Derek M. Jones Evidence-based software engineering tel: +44 (0)1252 520667 blog:shape-of-code.coding-guidelines.com
Martin,
Have you tried printed a few pages in CMYK? A monitor is based on mixing light using Red-Green-Blue. So it is not possible for the monitor to show CMYK which must be printed on paper to view correctly.
Yes, I have printed some 'CMYK' pages. The blue is very obviously not cyan, as compared to printing the RGB version.
Let me correct the last sentence.
The printed blue is obviously not cyan when printing 'rgb' and 'cmyk'
pages.
Somebody pointed out in an email that probably I am the only one who
is going to notice the difference, and he may be right.
My frustration is that the printer supports cyan as a base color.
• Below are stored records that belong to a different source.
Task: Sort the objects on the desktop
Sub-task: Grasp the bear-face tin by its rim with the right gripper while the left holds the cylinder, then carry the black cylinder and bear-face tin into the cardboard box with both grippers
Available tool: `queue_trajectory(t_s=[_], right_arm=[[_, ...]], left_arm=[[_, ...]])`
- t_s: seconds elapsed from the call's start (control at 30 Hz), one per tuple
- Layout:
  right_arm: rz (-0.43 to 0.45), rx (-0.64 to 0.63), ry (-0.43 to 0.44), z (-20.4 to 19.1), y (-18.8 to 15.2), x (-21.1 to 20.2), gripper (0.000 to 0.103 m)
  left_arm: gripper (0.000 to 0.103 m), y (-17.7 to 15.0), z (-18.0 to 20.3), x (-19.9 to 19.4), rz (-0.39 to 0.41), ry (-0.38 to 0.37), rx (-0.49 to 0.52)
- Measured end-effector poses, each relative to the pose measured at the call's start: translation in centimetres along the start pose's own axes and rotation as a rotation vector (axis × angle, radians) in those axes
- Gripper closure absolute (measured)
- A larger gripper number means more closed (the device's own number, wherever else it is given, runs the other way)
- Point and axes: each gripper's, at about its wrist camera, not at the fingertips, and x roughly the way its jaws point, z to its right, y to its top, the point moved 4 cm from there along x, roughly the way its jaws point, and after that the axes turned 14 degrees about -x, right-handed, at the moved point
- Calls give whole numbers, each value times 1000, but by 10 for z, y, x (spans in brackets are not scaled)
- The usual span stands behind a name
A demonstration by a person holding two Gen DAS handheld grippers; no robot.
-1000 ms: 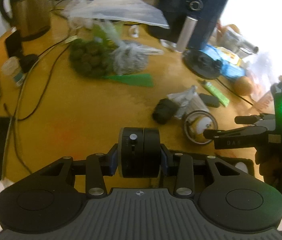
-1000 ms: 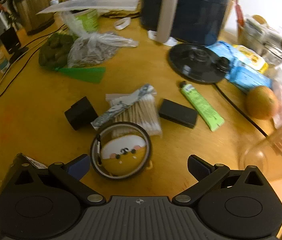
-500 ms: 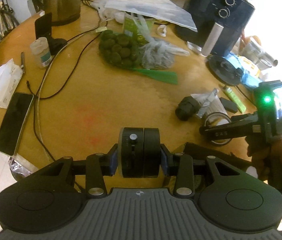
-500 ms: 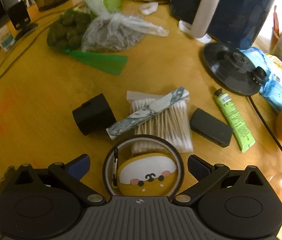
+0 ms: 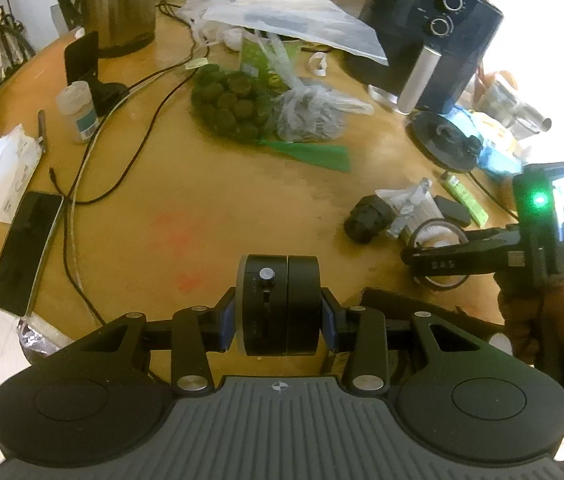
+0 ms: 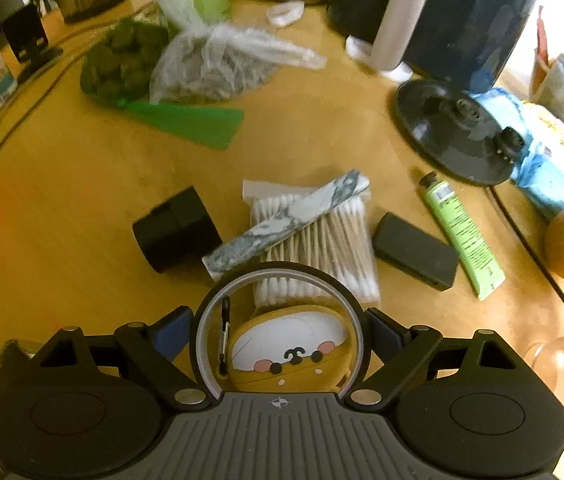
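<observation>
Desktop objects lie mostly unsorted on the tabletop [image 6: 62, 208], mid-frame: one cotton-swab pack [image 6: 313, 240], one green tube [image 6: 461, 232], one flat black case [image 6: 413, 256], one black cylinder [image 6: 178, 236]. Our right claw [image 6: 280, 332] brackets one tape ring [image 6: 242, 280] around a yellow pouch [image 6: 289, 352]; firmness unclear. Our left claw [image 5: 278, 312] pinches one black puck [image 5: 278, 304], lower centre.

Our left tool [image 5: 280, 312] is clamped shut on a black round device [image 5: 280, 312]; our right tool [image 6: 280, 330] has its fingers closed against a black ring [image 6: 282, 270], hand [image 5: 541, 316] gripping its handle.
</observation>
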Motion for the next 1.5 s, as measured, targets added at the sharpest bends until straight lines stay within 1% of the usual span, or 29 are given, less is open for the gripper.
queue_trajectory(t_s=[0.23,0.57,0.73,0.93,1.13,1.27,1.5], right_arm=[[83,64,-8,11,-5,-34,11],[149,188,-22,29,-25,-82,11],[177,233,-42,33,-39,-105,11],[196,286,-63,36,-57,-127,11],[218,343,-82,35,-73,-149,11],[223,375,-99,33,-82,-159,11],[220,419,-113,26,-93,-169,11]], left_arm=[[63,0,14,0,-3,-26,57],[63,0,36,-3,-8,-73,146],[63,0,49,-4,-8,-109,186],[63,-4,68,-6,-10,-168,257],[63,-7,85,-6,-22,-206,320],[63,-8,92,-6,-27,-222,356],[63,-11,97,-4,-49,-239,392]])
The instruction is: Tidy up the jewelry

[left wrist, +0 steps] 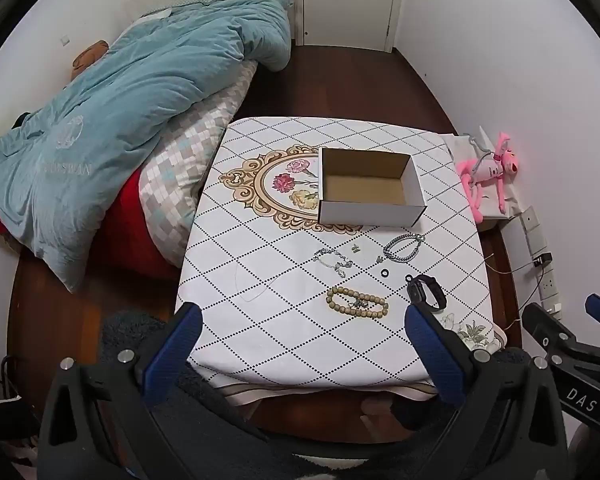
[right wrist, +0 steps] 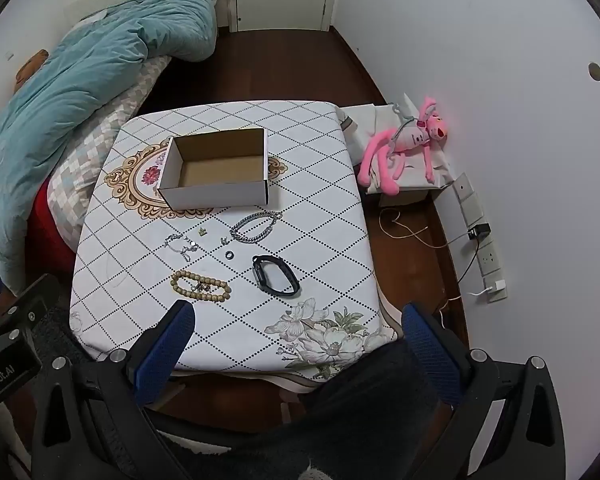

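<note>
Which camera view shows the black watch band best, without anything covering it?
The right wrist view: the black watch band lies whole and unobstructed on the tablecloth. In the left wrist view, the band is partly hidden behind a blue fingertip of the left gripper.

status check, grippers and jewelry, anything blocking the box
Left gripper open, right gripper open, both empty. Beaded bracelet, black watch, chain bracelet on table; cardboard box empty. Path clear.
</note>
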`<state>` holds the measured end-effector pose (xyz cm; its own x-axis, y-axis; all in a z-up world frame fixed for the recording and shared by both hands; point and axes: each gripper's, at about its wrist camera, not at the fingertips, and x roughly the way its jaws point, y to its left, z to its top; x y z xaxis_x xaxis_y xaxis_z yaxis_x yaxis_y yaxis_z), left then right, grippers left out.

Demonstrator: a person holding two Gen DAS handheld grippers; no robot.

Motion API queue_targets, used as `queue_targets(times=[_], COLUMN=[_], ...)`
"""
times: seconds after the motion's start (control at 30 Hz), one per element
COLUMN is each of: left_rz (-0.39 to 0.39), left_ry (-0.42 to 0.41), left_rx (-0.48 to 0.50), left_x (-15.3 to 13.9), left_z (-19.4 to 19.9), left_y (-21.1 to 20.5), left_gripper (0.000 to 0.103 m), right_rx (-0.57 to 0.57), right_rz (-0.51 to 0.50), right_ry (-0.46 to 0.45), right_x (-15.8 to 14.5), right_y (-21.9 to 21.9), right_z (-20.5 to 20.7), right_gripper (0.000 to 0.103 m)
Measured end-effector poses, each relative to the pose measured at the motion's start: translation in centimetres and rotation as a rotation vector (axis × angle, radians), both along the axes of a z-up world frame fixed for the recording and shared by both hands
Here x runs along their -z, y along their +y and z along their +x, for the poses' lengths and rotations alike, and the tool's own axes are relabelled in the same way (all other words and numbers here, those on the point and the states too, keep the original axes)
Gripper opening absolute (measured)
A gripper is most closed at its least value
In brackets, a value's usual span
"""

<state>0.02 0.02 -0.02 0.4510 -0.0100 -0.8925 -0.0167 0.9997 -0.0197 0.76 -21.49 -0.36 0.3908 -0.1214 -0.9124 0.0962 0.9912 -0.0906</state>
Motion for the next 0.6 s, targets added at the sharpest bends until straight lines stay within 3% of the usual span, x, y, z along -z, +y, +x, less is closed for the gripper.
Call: queue_targets(times=[0.6], left_rz=[0.015], left_ry=[-0.019], left_rx=[0.011], left_x=[-0.7], left_z=[-0.3], left_y=[-0.5], left_gripper=[0.103], right_rx=[-0.003], right_rz=[-0.004], right_ry=[-0.036], right_x=[-1.4], right_y=[0.0], right_z=[0.1], right_gripper=[0.103])
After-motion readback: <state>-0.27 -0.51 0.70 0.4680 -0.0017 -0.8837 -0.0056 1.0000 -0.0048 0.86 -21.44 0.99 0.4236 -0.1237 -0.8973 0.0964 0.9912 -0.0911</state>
I understand that rgb->cmyk involves lots of variables, and I'm hoping
that somebody will point me at one that allows me to tweak the output.
library("colorspace")
two_c=rainbow(2)
x=runif(20)
y=runif(20)
plot(x, y, col=two_c[2])
pdf(file="cmyk.pdf", colormodel="cmyk")
plot(x, y, col=two_c[2])
dev.off()
I had a long discussion on this topic with the Springer production group when my book was in production. Statistical Analysis and Data Display: An Intermediate Course with Examples in R, second edition Richard M. Heiberger and Burt Holland. https://www.springer.com/gp/book/9781493921218 As I now understand it, the physical inks used in printing cannot produce the same range of colors as the computer screens. The issue is not the notation, but rather the underlying technology. I chose to let the publisher make the conversion. I looked at the set of pdfs for your book, and to anyone else but you, I think they would look fine in slightly different colors. Rich
On Sun, Nov 29, 2020 at 8:26 AM Derek Jones <gmane at knosof.co.uk> wrote:
All, I used the very useful colorspace package for the plots in my book (pdf available here): http://knosof.co.uk/ESEUR/ The color makes the plots look great, on screen. To get lots printed, the printer requires converting the images to use cmyk (a common requirement for larger printers, I'm told). See page 11 here: https://www.ingramspark.com/hubfs/downloads/file-creation-guide.pdf No problem, the script below uses ghostscript to achieve this: gs -o ESEUR-cmyk.pdf \ -sDEVICE=pdfwrite \ -sProcessColorModel=DeviceCMYK \ -sColorConversionStrategy=CMYK \ -sColorConversionStrategyForImages=CMYK \ ESEUR.pdf the problem is that the converted colors don't look nearly as good. For instance the cyan now looks blue, and prints as pure blue. I can regenerate the images, and explicitly specify cmyk. But using: pdf.options(colormodel="cymk") does not change anything. The colors look remarkably similar to those produced via the ghostview route. I have been looking at color profiles and trying to find a way of modifying an ICC profile (yes, it looks difficult). Does anybody have any ideas for producing cmyk images that have the same (or close enough) look as the RGB?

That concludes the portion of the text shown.